Determine how many of the lines below hold the word "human". Give the number and nothing else.

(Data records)
== Segment start ==

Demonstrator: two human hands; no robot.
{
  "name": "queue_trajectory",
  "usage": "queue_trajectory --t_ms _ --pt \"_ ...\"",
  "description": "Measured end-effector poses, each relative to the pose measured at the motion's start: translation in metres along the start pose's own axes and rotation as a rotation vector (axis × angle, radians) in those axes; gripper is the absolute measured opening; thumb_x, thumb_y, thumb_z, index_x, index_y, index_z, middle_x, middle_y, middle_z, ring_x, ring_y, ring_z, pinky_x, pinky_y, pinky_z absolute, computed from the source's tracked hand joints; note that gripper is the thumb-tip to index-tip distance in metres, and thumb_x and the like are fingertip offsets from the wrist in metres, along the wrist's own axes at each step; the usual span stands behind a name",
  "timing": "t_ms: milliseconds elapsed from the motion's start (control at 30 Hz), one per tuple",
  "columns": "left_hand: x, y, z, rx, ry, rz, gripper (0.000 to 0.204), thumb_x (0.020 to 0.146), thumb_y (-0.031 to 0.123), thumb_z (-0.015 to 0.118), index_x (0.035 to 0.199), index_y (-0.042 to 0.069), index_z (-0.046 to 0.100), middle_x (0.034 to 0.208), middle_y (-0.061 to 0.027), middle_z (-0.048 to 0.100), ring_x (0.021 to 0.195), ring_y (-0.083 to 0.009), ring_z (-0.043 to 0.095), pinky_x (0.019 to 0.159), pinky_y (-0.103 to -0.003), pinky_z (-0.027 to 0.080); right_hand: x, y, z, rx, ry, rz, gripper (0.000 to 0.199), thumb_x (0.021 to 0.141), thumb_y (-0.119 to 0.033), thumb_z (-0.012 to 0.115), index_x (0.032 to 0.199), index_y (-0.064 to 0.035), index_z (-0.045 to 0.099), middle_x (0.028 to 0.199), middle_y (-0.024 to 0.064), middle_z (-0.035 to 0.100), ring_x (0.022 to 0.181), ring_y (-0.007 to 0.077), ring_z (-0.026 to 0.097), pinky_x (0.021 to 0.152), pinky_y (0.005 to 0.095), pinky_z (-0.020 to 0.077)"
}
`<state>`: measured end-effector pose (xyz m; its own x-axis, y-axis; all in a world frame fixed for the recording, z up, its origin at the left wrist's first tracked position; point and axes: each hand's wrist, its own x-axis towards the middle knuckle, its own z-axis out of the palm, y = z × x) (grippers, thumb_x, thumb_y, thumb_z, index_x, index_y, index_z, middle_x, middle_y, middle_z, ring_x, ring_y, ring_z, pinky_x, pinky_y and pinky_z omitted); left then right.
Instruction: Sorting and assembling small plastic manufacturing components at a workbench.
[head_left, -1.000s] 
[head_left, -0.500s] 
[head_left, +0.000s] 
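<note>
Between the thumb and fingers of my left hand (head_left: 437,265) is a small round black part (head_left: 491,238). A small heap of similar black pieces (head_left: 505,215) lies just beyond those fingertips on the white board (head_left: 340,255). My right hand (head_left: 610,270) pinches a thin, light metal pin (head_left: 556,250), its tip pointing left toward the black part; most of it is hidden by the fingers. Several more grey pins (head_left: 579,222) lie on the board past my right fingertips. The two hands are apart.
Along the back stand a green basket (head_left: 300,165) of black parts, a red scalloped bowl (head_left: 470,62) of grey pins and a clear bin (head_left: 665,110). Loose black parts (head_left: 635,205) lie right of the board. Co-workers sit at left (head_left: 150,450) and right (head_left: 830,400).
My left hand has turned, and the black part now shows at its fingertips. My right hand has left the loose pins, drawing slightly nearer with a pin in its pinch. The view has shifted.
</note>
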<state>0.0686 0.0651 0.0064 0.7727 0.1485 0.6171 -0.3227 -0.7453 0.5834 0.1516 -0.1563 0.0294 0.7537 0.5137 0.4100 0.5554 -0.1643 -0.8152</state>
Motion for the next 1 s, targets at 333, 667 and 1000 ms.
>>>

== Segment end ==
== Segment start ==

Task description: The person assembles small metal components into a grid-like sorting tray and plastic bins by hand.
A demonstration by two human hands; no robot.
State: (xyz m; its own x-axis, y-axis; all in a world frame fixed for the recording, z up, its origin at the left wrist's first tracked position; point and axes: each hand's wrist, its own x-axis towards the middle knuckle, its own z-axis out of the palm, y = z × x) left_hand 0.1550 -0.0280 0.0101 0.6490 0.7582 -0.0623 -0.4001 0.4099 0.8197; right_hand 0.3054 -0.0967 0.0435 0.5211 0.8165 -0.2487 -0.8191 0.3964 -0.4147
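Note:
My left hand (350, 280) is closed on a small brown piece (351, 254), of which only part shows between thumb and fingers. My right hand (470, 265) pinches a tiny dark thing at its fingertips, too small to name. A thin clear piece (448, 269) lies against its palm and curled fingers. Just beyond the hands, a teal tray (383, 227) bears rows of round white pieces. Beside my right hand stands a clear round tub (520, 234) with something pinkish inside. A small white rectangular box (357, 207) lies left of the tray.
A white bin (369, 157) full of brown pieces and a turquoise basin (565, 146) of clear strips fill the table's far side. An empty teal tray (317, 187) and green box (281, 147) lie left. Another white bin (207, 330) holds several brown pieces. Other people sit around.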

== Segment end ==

ANSWER FOR THE TASK: 2